Time Spy gaming benchmarks put this 12 months’s i9-11900K neck and neck with final 12 months’s i9-10900K, whereas displaying a small however noticeable gen-on-gen enchancment for the i5-11600K. Time Spy Excessive—which permits extra superior processor optimizations and better thread depend—punishes this 12 months’s i9 for its decreased thread depend, for a major web lower.

Earlier than you get too enthusiastic about these outcomes, we have to remind you that that is the Time Spy CPU check solely—it focuses on modeling physics in ways in which do not lend themselves to GPU rendering. Assuming that typical video games would see comparable decreases in general body fee could be a grave error.

As we famous within the gaming-focused Spring 2021 System Guide, the CPU has minimal impression on AAA gaming—body fee in most video games is decided virtually totally by GPU. If the solely factor you have got open in your PC is the sport, you solely want to satisfy a minimal CPU threshold—roughly talking, “2015-era i5 or higher.” Nevertheless, the extra further duties you load onto your system—browser tabs and e mail purchasers open within the background or, worst of all, stream-capturing your personal video games—the extra CPU horsepower you may must hold issues transferring.

We noticed successfully no change within the full Time Spy rating between Tenth- and Eleventh-generation CPUs, as examined with an RTX 2060 Tremendous GPU—and we did not anticipate to.
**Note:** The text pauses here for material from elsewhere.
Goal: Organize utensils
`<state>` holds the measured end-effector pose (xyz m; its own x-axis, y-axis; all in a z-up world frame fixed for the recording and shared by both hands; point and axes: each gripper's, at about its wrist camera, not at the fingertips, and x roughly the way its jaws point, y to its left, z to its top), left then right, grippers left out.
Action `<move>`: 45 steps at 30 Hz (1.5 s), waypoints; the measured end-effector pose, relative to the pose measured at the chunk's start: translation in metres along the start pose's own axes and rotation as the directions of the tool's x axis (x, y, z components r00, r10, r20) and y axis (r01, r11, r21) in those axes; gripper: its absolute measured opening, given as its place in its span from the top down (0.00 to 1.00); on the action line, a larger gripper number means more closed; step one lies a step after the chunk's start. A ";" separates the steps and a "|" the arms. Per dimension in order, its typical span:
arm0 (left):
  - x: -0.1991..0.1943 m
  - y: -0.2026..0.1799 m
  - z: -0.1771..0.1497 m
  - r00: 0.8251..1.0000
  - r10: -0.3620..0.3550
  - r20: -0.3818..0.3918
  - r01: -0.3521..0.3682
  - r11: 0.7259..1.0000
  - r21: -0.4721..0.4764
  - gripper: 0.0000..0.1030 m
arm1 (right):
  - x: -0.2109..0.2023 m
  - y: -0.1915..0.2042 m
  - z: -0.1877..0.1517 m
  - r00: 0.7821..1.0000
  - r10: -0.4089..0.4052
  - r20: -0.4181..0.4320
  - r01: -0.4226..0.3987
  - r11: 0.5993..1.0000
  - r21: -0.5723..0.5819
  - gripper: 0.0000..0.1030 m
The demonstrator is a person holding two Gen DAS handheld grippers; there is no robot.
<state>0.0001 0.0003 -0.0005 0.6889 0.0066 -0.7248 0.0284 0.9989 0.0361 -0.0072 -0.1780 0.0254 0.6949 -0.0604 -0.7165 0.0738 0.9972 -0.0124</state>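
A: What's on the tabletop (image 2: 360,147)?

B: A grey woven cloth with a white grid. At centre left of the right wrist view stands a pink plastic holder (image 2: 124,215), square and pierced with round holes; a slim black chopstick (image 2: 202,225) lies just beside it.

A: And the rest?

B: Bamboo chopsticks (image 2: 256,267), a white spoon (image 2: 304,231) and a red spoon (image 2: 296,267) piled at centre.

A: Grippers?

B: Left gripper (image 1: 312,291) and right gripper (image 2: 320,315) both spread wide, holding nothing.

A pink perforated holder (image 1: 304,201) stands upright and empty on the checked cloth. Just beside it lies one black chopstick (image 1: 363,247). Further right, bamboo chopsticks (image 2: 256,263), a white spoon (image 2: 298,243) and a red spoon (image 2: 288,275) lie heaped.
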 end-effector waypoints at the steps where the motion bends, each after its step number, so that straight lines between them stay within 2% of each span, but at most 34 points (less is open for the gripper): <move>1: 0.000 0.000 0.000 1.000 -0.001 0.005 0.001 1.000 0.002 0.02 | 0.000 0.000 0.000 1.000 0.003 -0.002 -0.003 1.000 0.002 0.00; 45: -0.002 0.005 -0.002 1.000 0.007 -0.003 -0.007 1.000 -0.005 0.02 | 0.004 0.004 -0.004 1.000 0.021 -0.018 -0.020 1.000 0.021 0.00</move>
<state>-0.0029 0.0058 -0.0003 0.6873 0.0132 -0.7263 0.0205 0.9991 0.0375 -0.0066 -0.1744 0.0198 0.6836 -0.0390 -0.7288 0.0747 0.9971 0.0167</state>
Sure, the single-threaded efficiency elevated considerably; no, that does not usually have a big impression on gaming efficiency.

Built-in GPU efficiency

Rocket Lake-S gets an upgrade to its integrated graphics—but if you were hoping for UHD 750 to play in the same league as Iris Xe and Vega 11, you're out of luck.
Enlarge / Rocket Lake-S will get an improve to its built-in graphics—however when you had been hoping for UHD 750 to play in the identical league as Iris Xe and Vega 11, you are out of luck.

Jim Salter

Rocket Lake-S will get a small however noticeable improve to its built-in graphics efficiency—the Tenth-generation Core CPU’s UHD 630 graphics will get bumped as much as UHD 750. Whereas it’s an enchancment, it is nothing to write down dwelling about—when you had been hoping for an equal to Intel’s Iris Xe graphics in Tiger Lake laptop computer CPUs (or AMD’s Vega 11 in desktop APUs) you may be sorely dissatisfied.

A modest GeForce GTX 1060 is nice for a Time Spy Graphics rating of roughly 4,000. Intel’s flagship i7-1185G7 laptop computer CPU manages almost half that at 1572, with AMD’s Vega 11 lagging noticeably behind at 1226. Rocket Lake-S’ UHD 750 is available in at a yawn-inducing 654—roughly half the efficiency of Vega 11, and roughly one-third the efficiency of Iris Xe.

Though the UHD graphics are sorely underwhelming, we should always level out that they do a minimum of exist. Competing Ryzen CPUs within the retail channel provide no built-in graphics in any respect—and with the present provide shortages and ugly worth hikes in discrete GPUs, that may imply paying a nasty premium in full-system builds that are not alleged to concentrate on gaming within the first place.